In the data below, the answer is the run of lines from the line containing "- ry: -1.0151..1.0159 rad" through the line containing "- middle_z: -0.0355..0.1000", both included; print it exactly and nothing else.

Data provided:
——————————

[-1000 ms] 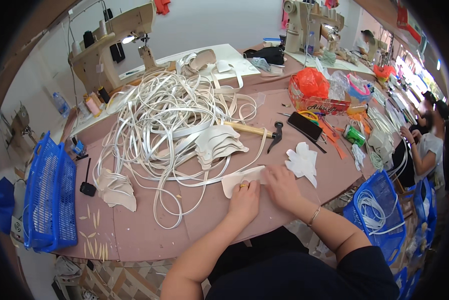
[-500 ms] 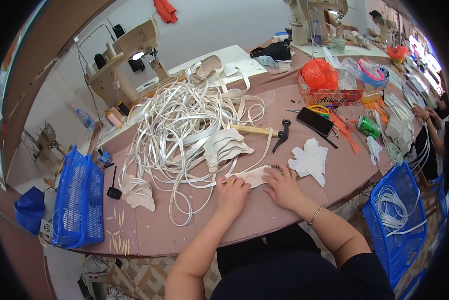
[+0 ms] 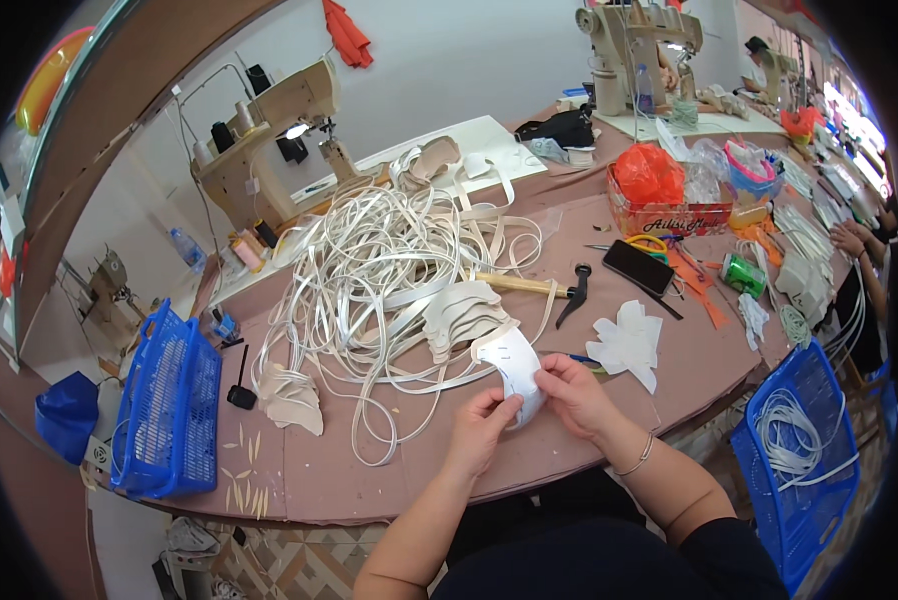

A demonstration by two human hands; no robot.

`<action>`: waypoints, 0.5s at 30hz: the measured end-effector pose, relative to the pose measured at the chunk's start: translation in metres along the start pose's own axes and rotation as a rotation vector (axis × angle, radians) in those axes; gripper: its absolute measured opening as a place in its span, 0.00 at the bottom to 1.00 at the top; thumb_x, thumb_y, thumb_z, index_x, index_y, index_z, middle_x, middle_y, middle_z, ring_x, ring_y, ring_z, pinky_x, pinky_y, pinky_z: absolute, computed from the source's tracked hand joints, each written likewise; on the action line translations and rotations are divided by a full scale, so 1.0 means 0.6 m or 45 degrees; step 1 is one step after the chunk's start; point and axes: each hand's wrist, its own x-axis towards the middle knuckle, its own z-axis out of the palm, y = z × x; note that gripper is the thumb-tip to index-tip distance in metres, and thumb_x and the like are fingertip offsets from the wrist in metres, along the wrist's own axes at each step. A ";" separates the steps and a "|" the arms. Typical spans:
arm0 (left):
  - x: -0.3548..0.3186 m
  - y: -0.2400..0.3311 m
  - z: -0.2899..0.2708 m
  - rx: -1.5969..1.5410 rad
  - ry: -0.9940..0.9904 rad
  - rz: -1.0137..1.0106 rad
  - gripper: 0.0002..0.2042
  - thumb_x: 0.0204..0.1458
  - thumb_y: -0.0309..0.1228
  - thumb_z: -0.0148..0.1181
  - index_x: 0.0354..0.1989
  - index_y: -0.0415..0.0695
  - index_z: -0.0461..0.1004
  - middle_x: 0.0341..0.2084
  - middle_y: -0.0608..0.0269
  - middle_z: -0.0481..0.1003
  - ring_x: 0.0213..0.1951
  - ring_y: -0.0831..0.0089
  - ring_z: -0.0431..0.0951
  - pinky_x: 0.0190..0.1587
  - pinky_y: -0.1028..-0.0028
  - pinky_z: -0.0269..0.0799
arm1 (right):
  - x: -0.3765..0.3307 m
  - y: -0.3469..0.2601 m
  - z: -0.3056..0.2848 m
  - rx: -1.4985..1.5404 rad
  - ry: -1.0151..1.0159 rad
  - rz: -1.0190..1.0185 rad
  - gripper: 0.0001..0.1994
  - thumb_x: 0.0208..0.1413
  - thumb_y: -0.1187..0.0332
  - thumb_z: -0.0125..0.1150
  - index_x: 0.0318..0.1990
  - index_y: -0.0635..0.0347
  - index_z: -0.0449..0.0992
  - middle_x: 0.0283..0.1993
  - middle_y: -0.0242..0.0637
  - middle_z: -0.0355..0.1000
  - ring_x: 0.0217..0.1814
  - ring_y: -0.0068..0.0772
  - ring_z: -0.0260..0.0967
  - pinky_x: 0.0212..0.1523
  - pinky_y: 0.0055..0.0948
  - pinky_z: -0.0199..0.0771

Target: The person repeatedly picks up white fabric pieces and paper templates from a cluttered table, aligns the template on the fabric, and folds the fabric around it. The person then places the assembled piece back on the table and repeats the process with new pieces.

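Observation:
A curved white cut piece [image 3: 510, 364], likely leather or fabric, with small blue marks and a pale edge, is raised just off the table. My left hand [image 3: 481, 432] pinches its lower left edge between thumb and fingers. On the opposite edge, my right hand [image 3: 576, 402] is closed in a pinch too. Just beyond the piece lies a stack of beige cut pieces [image 3: 461, 318]. To the right, white cut pieces [image 3: 629, 342] are fanned out. A blue slim tool [image 3: 582, 359], partly hidden, lies by my right fingers.
A large tangle of white and cream straps [image 3: 354, 265] covers the table's middle. Behind the stack lies a hammer [image 3: 529, 286]; a black phone [image 3: 639, 267] and green can [image 3: 743, 274] are farther right. Blue baskets [image 3: 174, 400] stand left, another basket [image 3: 804, 455] right.
Both hands have lifted the piece from the table, where they were pressing it flat with its beige side up. Its white marked side now shows. The view has shifted slightly.

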 end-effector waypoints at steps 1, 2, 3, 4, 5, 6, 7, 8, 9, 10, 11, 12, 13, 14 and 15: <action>0.001 -0.005 -0.006 0.031 0.011 0.015 0.06 0.47 0.27 0.60 0.32 0.39 0.74 0.25 0.67 0.73 0.28 0.83 0.69 0.33 0.83 0.64 | -0.002 -0.002 0.003 -0.071 0.019 -0.004 0.10 0.52 0.70 0.57 0.40 0.61 0.69 0.36 0.29 0.68 0.36 0.16 0.63 0.36 0.19 0.64; 0.001 -0.009 -0.010 0.031 0.023 0.025 0.06 0.47 0.27 0.61 0.32 0.39 0.74 0.24 0.67 0.73 0.27 0.83 0.68 0.32 0.83 0.64 | -0.007 -0.006 0.012 -0.153 0.036 -0.074 0.10 0.51 0.71 0.58 0.40 0.61 0.69 0.36 0.29 0.68 0.35 0.16 0.63 0.36 0.18 0.64; 0.001 -0.012 -0.013 0.031 0.034 0.034 0.06 0.47 0.26 0.61 0.31 0.39 0.74 0.24 0.67 0.73 0.26 0.83 0.68 0.31 0.83 0.64 | -0.014 -0.012 0.025 -0.235 0.054 -0.144 0.10 0.50 0.71 0.59 0.40 0.61 0.69 0.36 0.29 0.68 0.35 0.16 0.63 0.35 0.17 0.64; 0.000 -0.015 -0.014 0.033 0.038 0.038 0.06 0.46 0.26 0.61 0.31 0.39 0.74 0.23 0.67 0.73 0.25 0.84 0.68 0.30 0.83 0.63 | -0.020 -0.015 0.033 -0.316 0.079 -0.217 0.10 0.50 0.72 0.59 0.39 0.61 0.69 0.35 0.30 0.68 0.34 0.15 0.63 0.35 0.17 0.64; 0.000 -0.016 -0.012 0.018 0.054 0.038 0.06 0.46 0.26 0.61 0.31 0.39 0.73 0.23 0.67 0.73 0.25 0.84 0.68 0.30 0.84 0.63 | -0.022 -0.016 0.034 -0.335 0.111 -0.230 0.10 0.49 0.73 0.59 0.39 0.62 0.69 0.35 0.30 0.68 0.34 0.15 0.63 0.35 0.16 0.64; 0.000 -0.015 -0.009 0.002 0.071 0.039 0.06 0.46 0.26 0.61 0.31 0.39 0.73 0.23 0.67 0.73 0.25 0.84 0.68 0.29 0.84 0.63 | -0.023 -0.017 0.035 -0.354 0.144 -0.243 0.10 0.49 0.73 0.60 0.39 0.62 0.69 0.34 0.30 0.68 0.33 0.15 0.64 0.34 0.16 0.64; -0.002 -0.017 -0.008 -0.012 0.089 0.033 0.06 0.46 0.26 0.61 0.30 0.39 0.73 0.23 0.67 0.73 0.25 0.84 0.68 0.29 0.84 0.63 | -0.026 -0.017 0.034 -0.370 0.180 -0.252 0.09 0.49 0.74 0.60 0.38 0.62 0.69 0.33 0.30 0.68 0.33 0.15 0.64 0.34 0.16 0.65; -0.003 -0.021 -0.010 -0.052 0.082 0.023 0.06 0.46 0.26 0.61 0.30 0.39 0.73 0.23 0.67 0.73 0.25 0.83 0.68 0.28 0.84 0.63 | -0.026 -0.016 0.031 -0.363 0.190 -0.219 0.09 0.49 0.74 0.60 0.38 0.62 0.70 0.32 0.30 0.69 0.32 0.15 0.64 0.34 0.16 0.65; -0.003 -0.027 -0.014 -0.093 0.076 0.013 0.05 0.46 0.26 0.61 0.30 0.39 0.73 0.23 0.67 0.73 0.24 0.83 0.68 0.28 0.84 0.63 | -0.023 -0.013 0.025 -0.356 0.200 -0.186 0.08 0.49 0.73 0.60 0.37 0.62 0.70 0.32 0.30 0.69 0.32 0.16 0.64 0.34 0.16 0.66; -0.004 -0.031 -0.016 -0.129 0.069 0.003 0.05 0.46 0.25 0.61 0.30 0.39 0.72 0.23 0.66 0.73 0.24 0.83 0.68 0.27 0.84 0.63 | -0.020 -0.009 0.020 -0.344 0.211 -0.156 0.08 0.49 0.73 0.60 0.36 0.62 0.70 0.31 0.30 0.69 0.31 0.16 0.65 0.34 0.17 0.66; -0.008 -0.032 -0.014 -0.177 0.063 0.003 0.05 0.46 0.25 0.61 0.30 0.39 0.72 0.23 0.67 0.72 0.23 0.83 0.68 0.26 0.84 0.63 | -0.018 -0.004 0.016 -0.202 0.194 -0.103 0.07 0.49 0.73 0.60 0.35 0.62 0.70 0.30 0.30 0.69 0.31 0.16 0.65 0.34 0.17 0.66; -0.012 -0.031 -0.010 -0.225 0.057 0.003 0.05 0.47 0.25 0.61 0.30 0.40 0.72 0.22 0.67 0.72 0.22 0.83 0.67 0.25 0.84 0.62 | -0.017 0.001 0.013 -0.059 0.177 -0.052 0.07 0.49 0.72 0.60 0.35 0.62 0.70 0.30 0.30 0.69 0.31 0.17 0.65 0.35 0.18 0.67; -0.017 -0.032 -0.007 -0.272 0.056 0.004 0.05 0.47 0.25 0.60 0.30 0.40 0.71 0.22 0.67 0.72 0.21 0.83 0.67 0.24 0.84 0.62 | -0.017 0.005 0.011 0.085 0.157 0.001 0.07 0.50 0.72 0.60 0.34 0.62 0.70 0.29 0.30 0.69 0.31 0.17 0.65 0.35 0.18 0.67; -0.020 -0.036 -0.007 -0.309 0.071 0.026 0.05 0.47 0.25 0.60 0.30 0.40 0.71 0.21 0.68 0.71 0.20 0.83 0.66 0.23 0.84 0.61 | -0.019 0.006 0.015 0.124 0.152 0.006 0.06 0.50 0.72 0.60 0.34 0.62 0.70 0.29 0.31 0.69 0.31 0.18 0.65 0.35 0.19 0.67; -0.024 -0.040 -0.006 -0.346 0.085 0.048 0.04 0.48 0.25 0.59 0.30 0.41 0.71 0.21 0.68 0.71 0.20 0.83 0.66 0.22 0.84 0.60 | -0.022 0.007 0.020 0.162 0.148 0.010 0.06 0.50 0.72 0.59 0.34 0.62 0.70 0.30 0.31 0.70 0.31 0.18 0.65 0.35 0.19 0.67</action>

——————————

Reply:
  - ry: -1.0151..1.0159 rad
  - rz: -1.0190..1.0185 rad
  - gripper: 0.0001..0.1994
  - thumb_x: 0.0208..0.1413
  - thumb_y: -0.1187..0.0332
  - thumb_z: -0.0125..0.1150
  - index_x: 0.0318..0.1990
  - index_y: -0.0635..0.0347
  - index_z: -0.0449..0.0992
  - middle_x: 0.0283..0.1993
  - middle_y: -0.0242..0.0637
  - middle_z: -0.0355..0.1000

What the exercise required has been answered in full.